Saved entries
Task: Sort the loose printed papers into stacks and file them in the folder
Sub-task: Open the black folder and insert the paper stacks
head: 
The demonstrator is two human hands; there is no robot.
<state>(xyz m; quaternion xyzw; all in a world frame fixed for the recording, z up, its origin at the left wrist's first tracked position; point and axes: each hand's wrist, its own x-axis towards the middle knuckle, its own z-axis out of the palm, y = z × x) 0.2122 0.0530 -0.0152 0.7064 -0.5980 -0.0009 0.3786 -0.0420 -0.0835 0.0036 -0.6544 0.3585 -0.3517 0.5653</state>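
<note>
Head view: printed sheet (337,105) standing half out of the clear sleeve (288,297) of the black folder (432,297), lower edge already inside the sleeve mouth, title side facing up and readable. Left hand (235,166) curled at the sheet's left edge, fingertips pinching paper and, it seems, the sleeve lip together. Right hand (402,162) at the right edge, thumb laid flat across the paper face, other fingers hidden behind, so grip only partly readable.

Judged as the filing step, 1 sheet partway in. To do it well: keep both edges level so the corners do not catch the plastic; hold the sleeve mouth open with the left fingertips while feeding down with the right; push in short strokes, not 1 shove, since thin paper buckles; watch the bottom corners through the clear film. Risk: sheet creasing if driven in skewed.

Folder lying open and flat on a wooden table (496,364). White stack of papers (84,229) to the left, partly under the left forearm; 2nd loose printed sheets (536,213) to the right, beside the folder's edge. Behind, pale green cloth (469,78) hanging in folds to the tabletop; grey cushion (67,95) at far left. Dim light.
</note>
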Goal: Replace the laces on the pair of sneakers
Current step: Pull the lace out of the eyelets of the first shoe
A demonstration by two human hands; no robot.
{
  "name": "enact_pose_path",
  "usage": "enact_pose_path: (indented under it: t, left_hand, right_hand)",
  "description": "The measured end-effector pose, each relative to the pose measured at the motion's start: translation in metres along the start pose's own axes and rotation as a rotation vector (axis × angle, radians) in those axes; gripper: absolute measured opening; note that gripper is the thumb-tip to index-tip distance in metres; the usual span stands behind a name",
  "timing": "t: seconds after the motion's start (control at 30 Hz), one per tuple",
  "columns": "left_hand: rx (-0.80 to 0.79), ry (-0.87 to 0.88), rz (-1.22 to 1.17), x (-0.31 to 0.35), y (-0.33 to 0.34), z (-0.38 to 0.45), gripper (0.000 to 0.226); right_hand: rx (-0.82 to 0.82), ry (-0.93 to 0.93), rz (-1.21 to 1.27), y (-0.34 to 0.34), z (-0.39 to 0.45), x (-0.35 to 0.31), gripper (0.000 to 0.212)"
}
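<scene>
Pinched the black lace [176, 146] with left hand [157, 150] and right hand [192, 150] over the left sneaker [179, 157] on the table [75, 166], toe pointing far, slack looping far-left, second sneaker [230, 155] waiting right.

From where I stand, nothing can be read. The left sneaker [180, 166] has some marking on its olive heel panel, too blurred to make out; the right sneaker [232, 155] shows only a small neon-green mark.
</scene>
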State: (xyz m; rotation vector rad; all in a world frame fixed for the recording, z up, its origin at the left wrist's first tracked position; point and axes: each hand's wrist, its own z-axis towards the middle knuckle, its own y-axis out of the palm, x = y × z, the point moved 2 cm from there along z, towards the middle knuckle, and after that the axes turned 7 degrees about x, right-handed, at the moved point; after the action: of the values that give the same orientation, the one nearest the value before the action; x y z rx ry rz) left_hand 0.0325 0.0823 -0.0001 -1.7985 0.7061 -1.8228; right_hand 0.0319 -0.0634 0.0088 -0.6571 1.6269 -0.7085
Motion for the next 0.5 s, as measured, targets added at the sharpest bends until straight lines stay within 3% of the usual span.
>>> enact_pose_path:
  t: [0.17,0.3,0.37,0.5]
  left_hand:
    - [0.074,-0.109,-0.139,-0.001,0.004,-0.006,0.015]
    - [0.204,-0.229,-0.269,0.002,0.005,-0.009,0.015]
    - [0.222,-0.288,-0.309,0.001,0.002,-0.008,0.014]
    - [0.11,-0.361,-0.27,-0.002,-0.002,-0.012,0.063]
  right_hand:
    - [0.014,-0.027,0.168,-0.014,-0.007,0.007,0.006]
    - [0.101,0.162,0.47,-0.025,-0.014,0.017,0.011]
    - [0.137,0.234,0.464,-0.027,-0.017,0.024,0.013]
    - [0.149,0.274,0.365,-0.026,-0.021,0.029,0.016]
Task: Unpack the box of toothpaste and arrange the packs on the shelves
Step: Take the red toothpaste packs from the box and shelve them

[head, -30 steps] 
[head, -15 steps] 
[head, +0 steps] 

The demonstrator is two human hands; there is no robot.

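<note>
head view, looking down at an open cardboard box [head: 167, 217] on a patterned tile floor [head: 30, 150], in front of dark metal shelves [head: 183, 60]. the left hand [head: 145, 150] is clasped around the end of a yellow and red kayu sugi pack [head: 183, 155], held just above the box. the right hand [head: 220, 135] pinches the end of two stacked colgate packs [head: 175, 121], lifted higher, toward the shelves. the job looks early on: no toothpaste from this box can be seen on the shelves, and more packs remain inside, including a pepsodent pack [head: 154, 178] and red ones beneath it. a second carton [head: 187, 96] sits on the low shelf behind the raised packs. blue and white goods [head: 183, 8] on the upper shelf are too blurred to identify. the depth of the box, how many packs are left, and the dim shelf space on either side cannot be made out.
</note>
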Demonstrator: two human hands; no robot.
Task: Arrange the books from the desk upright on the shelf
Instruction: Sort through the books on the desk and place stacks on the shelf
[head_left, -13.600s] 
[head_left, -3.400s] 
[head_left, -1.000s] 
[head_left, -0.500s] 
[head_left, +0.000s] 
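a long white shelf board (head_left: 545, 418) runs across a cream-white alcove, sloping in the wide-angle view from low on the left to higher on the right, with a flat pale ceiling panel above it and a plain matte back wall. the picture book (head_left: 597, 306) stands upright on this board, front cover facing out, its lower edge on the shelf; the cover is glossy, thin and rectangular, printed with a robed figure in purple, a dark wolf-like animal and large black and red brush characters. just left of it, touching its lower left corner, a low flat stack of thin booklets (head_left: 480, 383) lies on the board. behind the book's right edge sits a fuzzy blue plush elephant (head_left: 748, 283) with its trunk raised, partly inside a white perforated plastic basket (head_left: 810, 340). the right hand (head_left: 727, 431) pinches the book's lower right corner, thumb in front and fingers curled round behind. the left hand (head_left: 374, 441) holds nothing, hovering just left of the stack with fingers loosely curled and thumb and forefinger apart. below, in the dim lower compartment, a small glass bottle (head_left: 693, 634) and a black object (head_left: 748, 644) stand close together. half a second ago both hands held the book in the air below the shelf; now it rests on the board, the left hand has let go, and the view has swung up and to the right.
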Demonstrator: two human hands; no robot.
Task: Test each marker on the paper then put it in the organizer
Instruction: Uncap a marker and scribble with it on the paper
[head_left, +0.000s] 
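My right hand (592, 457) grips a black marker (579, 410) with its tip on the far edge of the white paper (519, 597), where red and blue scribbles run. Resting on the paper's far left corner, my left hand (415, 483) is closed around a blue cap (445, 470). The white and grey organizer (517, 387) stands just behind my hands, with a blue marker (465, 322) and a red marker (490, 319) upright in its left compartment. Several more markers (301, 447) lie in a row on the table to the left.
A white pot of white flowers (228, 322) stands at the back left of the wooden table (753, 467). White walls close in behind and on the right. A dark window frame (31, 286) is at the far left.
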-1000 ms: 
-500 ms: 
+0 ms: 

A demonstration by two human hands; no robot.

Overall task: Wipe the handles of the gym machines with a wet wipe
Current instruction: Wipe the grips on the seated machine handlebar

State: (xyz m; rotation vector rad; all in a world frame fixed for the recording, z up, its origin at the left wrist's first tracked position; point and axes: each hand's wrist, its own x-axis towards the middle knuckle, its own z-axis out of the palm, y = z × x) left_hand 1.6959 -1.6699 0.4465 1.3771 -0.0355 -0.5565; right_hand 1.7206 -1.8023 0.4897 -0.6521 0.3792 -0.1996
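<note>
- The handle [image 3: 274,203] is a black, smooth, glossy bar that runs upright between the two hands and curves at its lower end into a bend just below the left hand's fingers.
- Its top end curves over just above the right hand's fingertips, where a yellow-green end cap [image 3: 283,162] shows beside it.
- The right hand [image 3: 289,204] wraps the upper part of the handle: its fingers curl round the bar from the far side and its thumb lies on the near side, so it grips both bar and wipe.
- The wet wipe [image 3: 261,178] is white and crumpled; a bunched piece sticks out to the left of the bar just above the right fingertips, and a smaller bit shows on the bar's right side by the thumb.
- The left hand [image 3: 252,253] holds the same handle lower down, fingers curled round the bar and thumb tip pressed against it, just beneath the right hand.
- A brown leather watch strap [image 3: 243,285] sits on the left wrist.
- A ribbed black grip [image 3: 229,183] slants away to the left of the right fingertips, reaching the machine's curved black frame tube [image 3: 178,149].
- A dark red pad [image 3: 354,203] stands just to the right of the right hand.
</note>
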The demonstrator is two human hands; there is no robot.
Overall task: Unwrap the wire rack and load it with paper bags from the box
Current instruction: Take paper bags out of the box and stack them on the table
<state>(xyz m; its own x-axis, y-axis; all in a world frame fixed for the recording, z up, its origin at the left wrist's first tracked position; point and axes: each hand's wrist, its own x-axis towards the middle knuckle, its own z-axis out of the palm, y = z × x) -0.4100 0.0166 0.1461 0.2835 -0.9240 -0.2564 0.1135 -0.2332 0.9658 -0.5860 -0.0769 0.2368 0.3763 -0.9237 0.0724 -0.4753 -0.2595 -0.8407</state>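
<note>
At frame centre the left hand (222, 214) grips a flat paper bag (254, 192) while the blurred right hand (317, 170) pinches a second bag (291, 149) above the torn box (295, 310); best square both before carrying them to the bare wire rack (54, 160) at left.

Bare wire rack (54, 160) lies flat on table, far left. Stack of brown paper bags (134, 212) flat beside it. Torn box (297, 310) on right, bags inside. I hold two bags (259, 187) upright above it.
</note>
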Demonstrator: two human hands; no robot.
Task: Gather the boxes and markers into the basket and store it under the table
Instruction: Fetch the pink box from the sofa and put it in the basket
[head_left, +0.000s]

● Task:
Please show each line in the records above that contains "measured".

● Answer space:
  "description": "The measured end-effector pose, each relative to the pose measured at the motion's start: translation in metres along the start pose's own axes and rotation as a rotation vector (axis × angle, radians) in those axes; gripper: absolute measured opening; note that gripper is the thumb-tip to index-tip distance in metres; the usual span stands behind a name",
Motion for the next 0.5 s, as measured, targets added at the sharpest bends until straight lines stay within 3% of the usual span.

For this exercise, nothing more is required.